A favorite of many Mail Artists is collage and copier art. All you need are scissors, glue, magazines, assorted interesting paper bits, and access to a copier. Then run off dozens of copies to send to all of your mail art buddies! You can copy onto cardstock and make postcards or make sheets and fold them to make a self- mailer or put them in an envelope. A favorite technique of mine is to make a copier collage design on the postcards and then complete the design with rubber stamps to give them that handmade touch that Mail Artists crave.

Another common form of Mail Art is the "add to and pass on" sheet or book. It is sent around for each artist to add to, and when filled it's eventually sent back to the originator. Each participant leaves his or her address on it somewhere, and this can be a good way to pick up new contacts.

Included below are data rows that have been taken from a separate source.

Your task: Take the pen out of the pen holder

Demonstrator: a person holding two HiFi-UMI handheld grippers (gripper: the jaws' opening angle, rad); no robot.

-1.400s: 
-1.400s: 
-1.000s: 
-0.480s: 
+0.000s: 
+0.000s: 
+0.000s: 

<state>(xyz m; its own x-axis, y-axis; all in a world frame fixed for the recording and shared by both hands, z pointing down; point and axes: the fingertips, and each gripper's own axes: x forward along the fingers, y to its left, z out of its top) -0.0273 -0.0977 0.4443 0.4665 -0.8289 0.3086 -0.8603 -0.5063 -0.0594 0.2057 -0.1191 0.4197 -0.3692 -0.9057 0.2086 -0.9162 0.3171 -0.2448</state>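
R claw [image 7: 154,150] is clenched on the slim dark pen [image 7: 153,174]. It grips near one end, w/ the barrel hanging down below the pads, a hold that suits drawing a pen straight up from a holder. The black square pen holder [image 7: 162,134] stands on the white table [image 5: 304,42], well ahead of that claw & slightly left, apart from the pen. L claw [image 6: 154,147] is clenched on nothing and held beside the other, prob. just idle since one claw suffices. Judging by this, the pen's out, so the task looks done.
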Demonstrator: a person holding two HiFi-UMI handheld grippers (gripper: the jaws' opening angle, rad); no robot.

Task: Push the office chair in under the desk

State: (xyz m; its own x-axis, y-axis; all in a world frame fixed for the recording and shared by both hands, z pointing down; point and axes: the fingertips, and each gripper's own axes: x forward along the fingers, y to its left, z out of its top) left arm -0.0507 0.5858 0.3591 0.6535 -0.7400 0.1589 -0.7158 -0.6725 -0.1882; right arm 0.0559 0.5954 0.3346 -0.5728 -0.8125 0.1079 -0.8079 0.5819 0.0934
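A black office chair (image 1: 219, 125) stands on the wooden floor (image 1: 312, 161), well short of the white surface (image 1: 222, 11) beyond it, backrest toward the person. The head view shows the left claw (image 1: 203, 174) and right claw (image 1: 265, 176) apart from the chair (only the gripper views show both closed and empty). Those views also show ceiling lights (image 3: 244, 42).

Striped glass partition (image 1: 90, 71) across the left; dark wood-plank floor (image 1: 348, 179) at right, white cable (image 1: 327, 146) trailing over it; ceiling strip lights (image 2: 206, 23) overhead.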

Most Mail Artists use rubber stamps on their art. This is a fast, inexpensive way to create original art to send out and to embellish envelopes and cards. You can buy rubber stamps that you like or carve your own. Mail Artists often make a stamp of their addresses or have address labels printed. We often carve faux stamp designs or "cancellation marks". You can have custom stamps made at some rubber stamp stores and office supply stores. The piece of art is finally complete when it goes through the mail and has real postal marks stamped on it. A special project or event can be a suitable occasion for having a new stamp or set of stickers made. Sometimes you will receive a stamp for participating in a project or show. A good place to learn more about carving stamps is the Tabloid Trash home page. Check my links section for more rubber stamp and Mail Art resources.


Are You Ready To Try It?

Artists of any age, location, taste, or level of experience can participate. Are you interested? Once you find other Mail Artists and send them your work, you will be part of the network and you will find yourself receiving all kinds of interesting things. So how do you start?

I would recommend looking in rubber stamp magazines for invitations to shows. Enter a few and in due time you will receive address lists of all other show participants. The process usually takes several months, so in the meantime look for individuals to trade with. Sometimes rubber stamp magazines run ads for people requesting pen pals. Search for Mail Art web pages. They will often have listings of shows and calls. You should definitely look at Global Mail. There is something for everyone in there. You can choose from hundreds of listings for projects and exchanges.

Some Mail Artists rent a PO box and use an assumed name for security reasons. I don't know if this is necessary but I do it myself, so please use your best judgment. An assumed name is also a lot of fun, and you can change it whenever you want. I went through a few names at the beginning (Mail Art Carolyn, Art HQ, Hit or Miss Carolyn) before settling on Carolyn Substitute.

I must warn you that Mail Art is extremely addictive. If you get involved I predict that you will soon be anxiously watching the mail box each day, haunting the office supply stores for glue sticks, stamp pads, mailing labels and the like, and going around with fingers constantly stained with stamp ink.